- [Supplied data]
--*--

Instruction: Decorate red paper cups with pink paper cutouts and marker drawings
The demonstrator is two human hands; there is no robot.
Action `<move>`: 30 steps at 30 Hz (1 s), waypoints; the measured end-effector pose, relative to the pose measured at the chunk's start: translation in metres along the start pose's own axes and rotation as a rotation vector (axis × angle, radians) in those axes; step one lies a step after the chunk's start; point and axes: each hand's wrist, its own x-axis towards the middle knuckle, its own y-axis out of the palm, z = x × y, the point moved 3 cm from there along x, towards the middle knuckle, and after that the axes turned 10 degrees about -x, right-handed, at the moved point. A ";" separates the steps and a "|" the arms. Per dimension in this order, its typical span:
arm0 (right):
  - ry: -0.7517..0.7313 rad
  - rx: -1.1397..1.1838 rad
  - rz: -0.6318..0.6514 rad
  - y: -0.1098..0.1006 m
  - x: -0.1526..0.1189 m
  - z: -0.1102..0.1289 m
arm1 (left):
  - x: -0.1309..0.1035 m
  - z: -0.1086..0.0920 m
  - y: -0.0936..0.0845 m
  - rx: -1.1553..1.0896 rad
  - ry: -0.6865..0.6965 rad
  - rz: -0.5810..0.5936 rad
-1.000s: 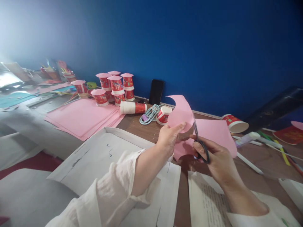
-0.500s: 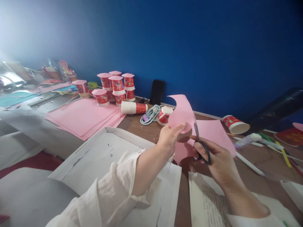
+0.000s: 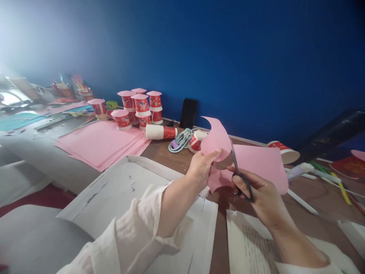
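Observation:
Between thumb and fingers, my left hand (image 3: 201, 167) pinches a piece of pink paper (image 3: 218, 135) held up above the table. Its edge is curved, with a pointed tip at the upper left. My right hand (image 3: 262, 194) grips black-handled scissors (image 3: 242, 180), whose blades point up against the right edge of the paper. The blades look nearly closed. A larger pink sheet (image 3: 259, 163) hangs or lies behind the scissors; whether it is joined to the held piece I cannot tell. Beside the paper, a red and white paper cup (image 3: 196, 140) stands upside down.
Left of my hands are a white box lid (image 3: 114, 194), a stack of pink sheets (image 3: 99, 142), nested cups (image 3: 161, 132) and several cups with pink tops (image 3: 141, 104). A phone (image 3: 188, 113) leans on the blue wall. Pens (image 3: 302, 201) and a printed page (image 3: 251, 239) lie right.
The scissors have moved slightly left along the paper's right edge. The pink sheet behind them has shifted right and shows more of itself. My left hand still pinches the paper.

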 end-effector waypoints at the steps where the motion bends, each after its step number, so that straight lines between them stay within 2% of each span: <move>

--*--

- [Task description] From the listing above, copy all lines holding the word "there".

- [Response area]
The demonstrator is two human hands; there is no robot.
Action `<move>`: 30 steps at 30 Hz (1 s), waypoints; the measured end-effector pose, relative to the pose measured at the chunk's start: translation in metres along the start pose's own axes and rotation as a rotation vector (axis × angle, radians) in those axes; step one lies a step after the chunk's start; point and axes: each hand's wrist, its own x-axis towards the middle knuckle, its own y-axis out of the palm, z = x × y, the point moved 3 cm from there along x, towards the middle knuckle, and after that the axes turned 10 degrees about -x, right-handed, at the moved point. A ";" separates the steps and a "|" the arms. Per dimension in this order, its typical span:

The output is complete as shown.